Institutional investors are remaining bearish on the crypto markets, resulting in digital asset investment products seeing record outflows to start the new year.
According to digital asset manager CoinShares, crypto investment products reached a new weekly record outflow of $207,000,000 last week.
“Digital asset investment products saw outflows totaling a weekly record of US$207m.
This follows the outflows that began mid-December and the 4-week run now totals US$465m.”
Bitcoin (BTC), the largest cryptocurrency by market cap, perhaps felt the sting of bearish sentiment more than any other crypto asset.
“Bitcoin saw outflows totaling US$107m last week in what we believe was a direct response to the FOMC [Federal Open Market Committee] minutes which revealed the US Federal Reserve’s concerns for rising inflation.”

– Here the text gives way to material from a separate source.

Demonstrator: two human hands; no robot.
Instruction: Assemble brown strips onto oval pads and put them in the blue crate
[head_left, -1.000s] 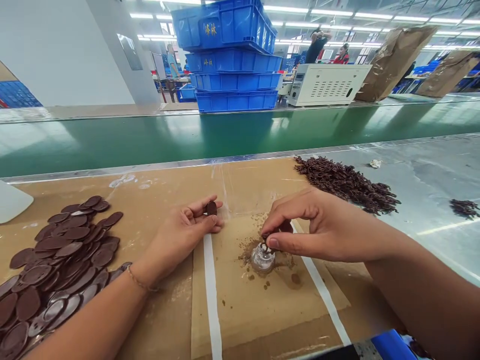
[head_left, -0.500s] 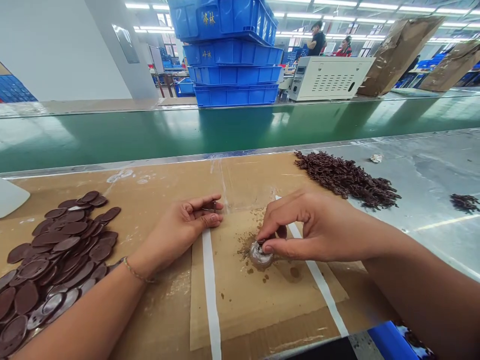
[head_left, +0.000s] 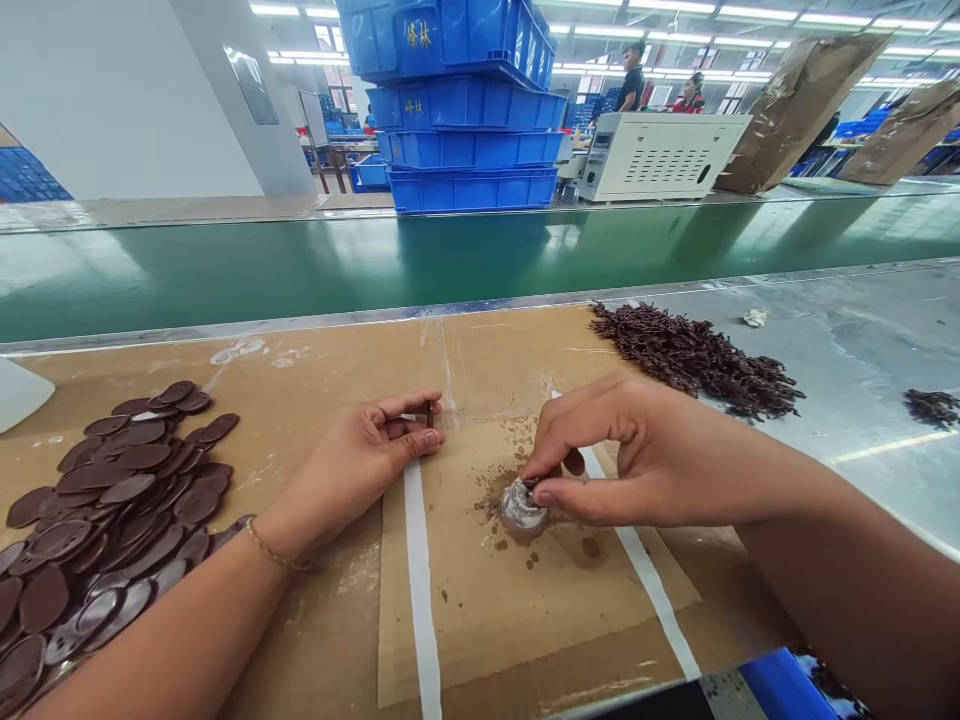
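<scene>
My left hand is closed on a thin dark brown piece, seen nearly edge-on between thumb and fingers. My right hand pinches a small dark brown part at the rim of a small round dish with whitish, shiny contents. The pinched part is mostly hidden by my fingers. Damp spots surround the dish on a cardboard sheet with two white tape strips. On the left lies a pile of brown oval discs. Small, twig-like brown parts are heaped beyond my right hand.
Behind the work surface runs a green belt. Stacked blue crates and a beige metal box stand past it. A smaller brown heap lies far right. Two people are in the background.
My right hand has shifted very slightly right at the dish. The piece in my left hand has turned and now shows more upright. Both hands keep their grip.
</scene>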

The FOMC minutes released on January 5 were from meetings held December 14-15, 2021. The Fed’s focus on inflation has sent jitters through the crypto markets, and most digital assets have been dipping in response.
Leading smart contract platform Ethereum (ETH) also saw significant outflows, continuing a down streak that began in December.
“Ethereum saw outflows totaling US$39m last week, bringing the 5-week run of outflows to US$200m.”
However, not every digital asset suffered outflows in the new year.
XRP and Solana (SOL) enjoyed minor inflows, both totaling less than $1,000,000. The same is true for Litecoin (LTC), with inflows totaling less than $500,000.